In Dog Days: Dispatches from Bedlam Farm, Jon Katz tells of life on his farm in upstate New York.

You're a successful suburban fiction writer—why did you move to the country to start running a farm?

A lot of us who live in urban and suburban areas are what I call "existentially lonely." We're cut off from the natural world. We're hungry for a reconnection with the animal world—even with the animal parts of ourselves. I'm not a likely person to be running a farm with 110 acres and cows and donkeys and dogs, and yet it feels like the most natural thing I've ever done. For me, coming up here felt like coming home. My first year—which I covered in The Dogs of Bedlam Farm—was the worst winter here in 80 years. I was constantly confronted with things I knew nothing about—hay issues and water issues and bitter cold. I got frostbite, and I fell down all the time. It was a nightmare, but I got through it. And then I loved it, once I learned how to manage it.

And readers can buy your books and enjoy country life vicariously, without suffering frostbite or getting manure on their shoes.

That's my job—to take readers into a world they don't have to live in. The other farmers, my neighbors, come around and ask me what I do here—I tell them my crop is stories. That's my crop—I grow stories.

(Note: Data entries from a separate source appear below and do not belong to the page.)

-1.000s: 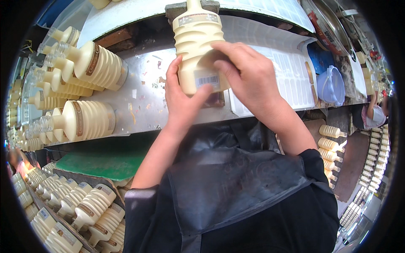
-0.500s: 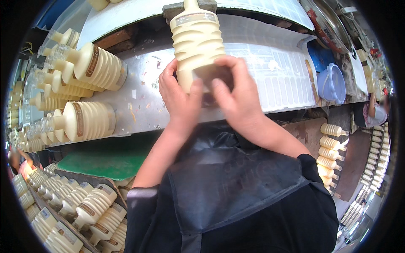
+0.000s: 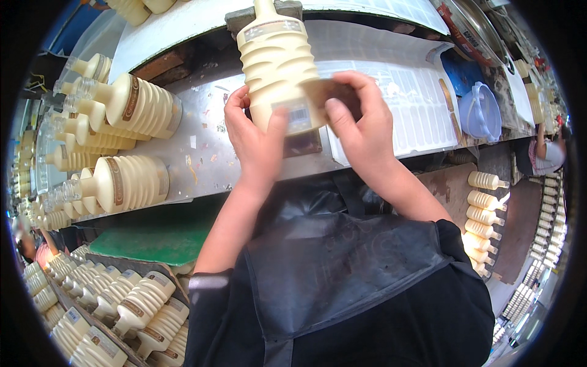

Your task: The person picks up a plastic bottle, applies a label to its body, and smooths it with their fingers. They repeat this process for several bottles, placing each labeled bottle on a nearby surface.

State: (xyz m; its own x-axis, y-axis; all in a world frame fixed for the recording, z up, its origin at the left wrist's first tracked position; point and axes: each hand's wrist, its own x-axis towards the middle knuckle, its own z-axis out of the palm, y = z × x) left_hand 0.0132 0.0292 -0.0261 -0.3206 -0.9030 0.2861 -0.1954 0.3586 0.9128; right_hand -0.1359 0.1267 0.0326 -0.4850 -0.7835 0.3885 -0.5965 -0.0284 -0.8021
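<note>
A cream-coloured bottle point(image 3: 278, 61) with wavy ribs lies in front of me, its neck pointing away and resting in a dark block point(image 3: 241, 21). My left hand point(image 3: 257, 137) is curled round the lower left side of the bottle, thumb on the pale label point(image 3: 293, 115) near the base. My right hand point(image 3: 369, 122) pinches a flat brown piece point(image 3: 333, 93) between thumb and fingers, at the bottle's lower right side. This piece is blurred, so its kind cannot be made out. A dark brown block point(image 3: 304, 145) shows below the base.
Similar bottles point(image 3: 131, 183) lie in stacks at the left of the metal table point(image 3: 205, 162). More fill a crate point(image 3: 143, 300) lower left. White label sheets point(image 3: 397, 92) spread to the right, near a brown-handled tool point(image 3: 450, 110) and a blue bucket point(image 3: 480, 113). Other people work at both edges.
My right hand has moved right with the brown piece, from across the bottle's base to its right side. The pale label by my left thumb now shows.
</note>
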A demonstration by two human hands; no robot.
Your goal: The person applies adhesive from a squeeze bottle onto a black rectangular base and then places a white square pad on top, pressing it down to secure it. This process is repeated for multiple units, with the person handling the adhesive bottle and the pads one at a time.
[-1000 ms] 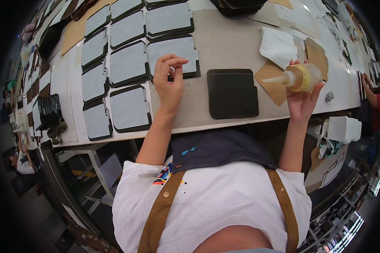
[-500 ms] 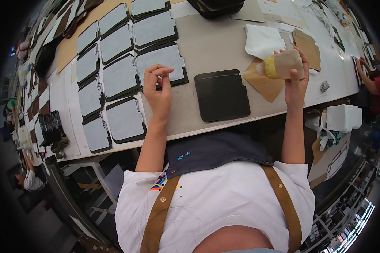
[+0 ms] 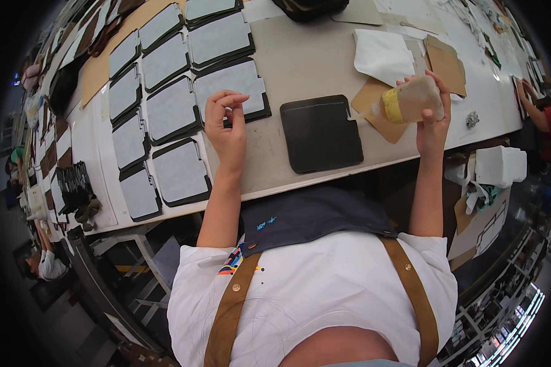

And they get that—they're very supportive.

We hear they're making a film of A Dog Year. How does it feel to be played by Jeff Bridges?

Very strange. He's a great person—very warm, very smart, very serious. But having someone wandering around in your clothes, playing your life, is just the most bizarre thing. This guy ran up from the town during the shooting, banged on the door and yelled, "Jon Katz is wandering around town, and he looks just like Jeff Bridges!"

So, anything new on the farm?

I have two new border collies.

I thought you weren't going to have any more dogs?

Do you know my wife? Have you been talking to Paula? Seriously, I got this call about these two border collies who'd been left for years inside a fence, never been to a vet, never housebroken, but gorgeous dogs. So I took them just to train them and find a new home for them.